SEATTLE, Washington — Having access to clean water should be a basic human right for people all over the world. However, obtaining clean water is not always so easy in developing countries like Bolivia, one of the poorest countries in South America. In 2000, especially during its water war in Cochabamba, Bolivian citizens had a limited supply of clean water in Bolivia. After the privatization of the water system, prices surged and it became illegal to collect rainwater. This led to extreme protests in Cochabamba where protestors spoke out against abusive water laws. As a result, the government decided to stop increasing the prices of water and vowed to eliminate its privatization program.
Contaminated Water Causes Health Issues
Even after the water war, many citizens still grappled with access issues. As of 2017, more than “three million people in rural areas” did not have clean water. For this reason, many people who live in the countryside suffer from gastrointestinal illnesses from contaminated water. Contamination has the potential to increase since Bolivia faces environmental threats that can greatly deplete or harm already existing water sources.
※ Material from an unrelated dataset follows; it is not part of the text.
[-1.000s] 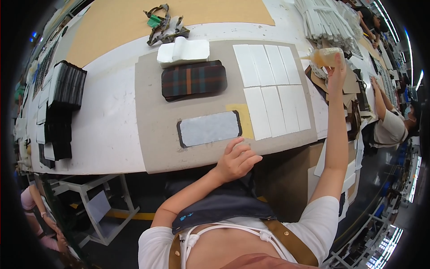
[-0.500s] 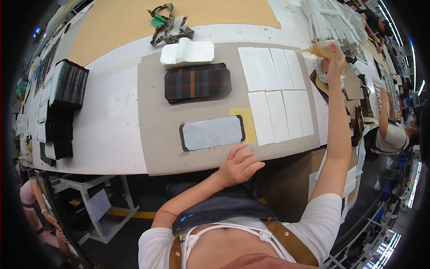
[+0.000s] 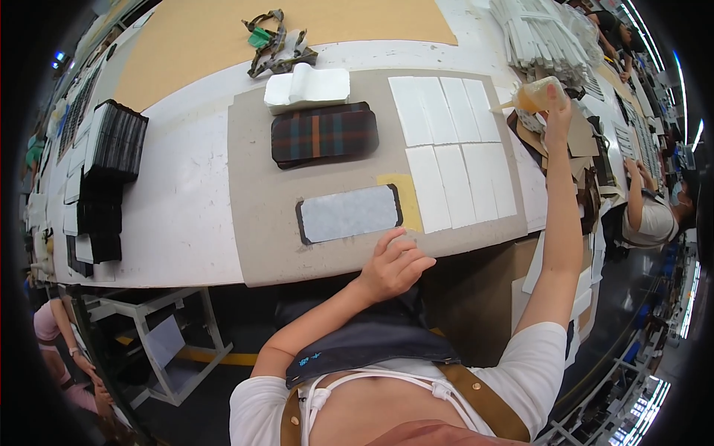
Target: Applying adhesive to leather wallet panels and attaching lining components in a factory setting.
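Note:
My right hand [image 3: 558, 117], arm stretched far to the right, is wrapped round a translucent squeeze bottle [image 3: 532, 97] of yellowish liquid. The bottle is tilted, its thin nozzle toward the left. At the near edge of a grey board [image 3: 271, 260], my left hand [image 3: 396, 264] has loosely bent fingers, apart and holding nothing. Just beyond its fingertips lies a pale grey rectangular panel [image 3: 349, 213] with dark corners, beside a yellow patch [image 3: 410, 202]. Several white strips [image 3: 431, 186] lie in two rows to the right. Dark plaid pieces [image 3: 323, 135] are stacked farther back.
Behind the plaid pieces sits a white folded wad [image 3: 323, 88]; tangled scraps [image 3: 275, 48] lie beyond. Black-edged pieces [image 3: 111, 141] are stacked at left. Bundled white strips [image 3: 547, 41] and brown scraps [image 3: 580, 141] crowd the right. Another person [image 3: 651, 219] works at far right.
The squeeze bottle in my right hand has tipped, its nozzle swinging leftward and down. The view has shifted slightly. My left hand has barely moved.

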A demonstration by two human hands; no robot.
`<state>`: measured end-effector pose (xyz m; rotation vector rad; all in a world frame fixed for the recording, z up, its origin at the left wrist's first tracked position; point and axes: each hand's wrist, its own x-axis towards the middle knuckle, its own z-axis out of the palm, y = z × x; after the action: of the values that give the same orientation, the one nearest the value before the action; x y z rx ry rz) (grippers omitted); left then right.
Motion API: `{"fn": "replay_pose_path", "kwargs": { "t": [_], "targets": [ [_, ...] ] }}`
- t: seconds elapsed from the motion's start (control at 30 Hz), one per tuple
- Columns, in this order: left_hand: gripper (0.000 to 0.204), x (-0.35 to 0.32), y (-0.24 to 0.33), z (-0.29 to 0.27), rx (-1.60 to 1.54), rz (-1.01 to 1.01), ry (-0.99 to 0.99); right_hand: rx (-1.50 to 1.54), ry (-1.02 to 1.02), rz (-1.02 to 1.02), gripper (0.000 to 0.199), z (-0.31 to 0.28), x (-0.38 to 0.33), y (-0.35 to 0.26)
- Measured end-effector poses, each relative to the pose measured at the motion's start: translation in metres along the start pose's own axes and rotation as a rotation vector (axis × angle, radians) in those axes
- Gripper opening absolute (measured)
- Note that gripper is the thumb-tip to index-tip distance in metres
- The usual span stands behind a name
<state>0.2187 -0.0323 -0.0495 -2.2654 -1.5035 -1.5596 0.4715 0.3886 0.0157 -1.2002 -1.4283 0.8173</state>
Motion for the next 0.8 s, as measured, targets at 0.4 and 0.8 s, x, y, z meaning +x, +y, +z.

Drought Threatens Water Security
The year 2016 brought the worst drought Bolivia has seen since the ’80s. More than 400,000 people in cities across the country did not have an adequate water supply. As explained by the United Nations, an important cause of the decline is that 40% of Bolivia’s glaciers have melted in the last 20 years. Water rationing is common in urban areas and the lack of water also impacts rural areas and small farms where crop yields diminish yearly
Clean Water Initiative
A project called WEAP, or the Water Evaluation And Planning tool, helps the country foresee and plan the future of water security for its citizens. This tool provides officials with a detailed model of Bolivia’s lakes, streams and rivers to calculate water security at the current moment and in the years to come. WEAP, formed in efforts to improve water conditions in areas all over the country, gives measurements about the available water supply using satellites. The program also trained 40 water planners to process the data.
The Bolivian government vowed to allocate millions of dollars to resolving water scarcity concerns. Under the leadership of President Evo Morales, it has kept its word by dedicating almost $3 million in the past 13 years towards securing access to clean water, sanitation and irrigation systems. Investments are also still rising, which is promising for the citizens of Bolivia.
All of these steps have put Bolivia on the right path toward ensuring clean water for all of its citizens. Around 86% of the entire population now has access to safe drinking water, and more than 95% of city residents can obtain clean water. Additionally, 78% of rural residents no longer have to worry about water security, which is almost a 35% increase since 2005.
So far, the Bolivian government is seeing great success in reaching its goal to provide clean water access to the entire population by 2025. In 2009, the Bolivian Constitution officially declared access to drinking water and sanitation a human right. The Bolivian people came together to form “water committees” to spread information about the management of water resources, sanitation and environmental challenges.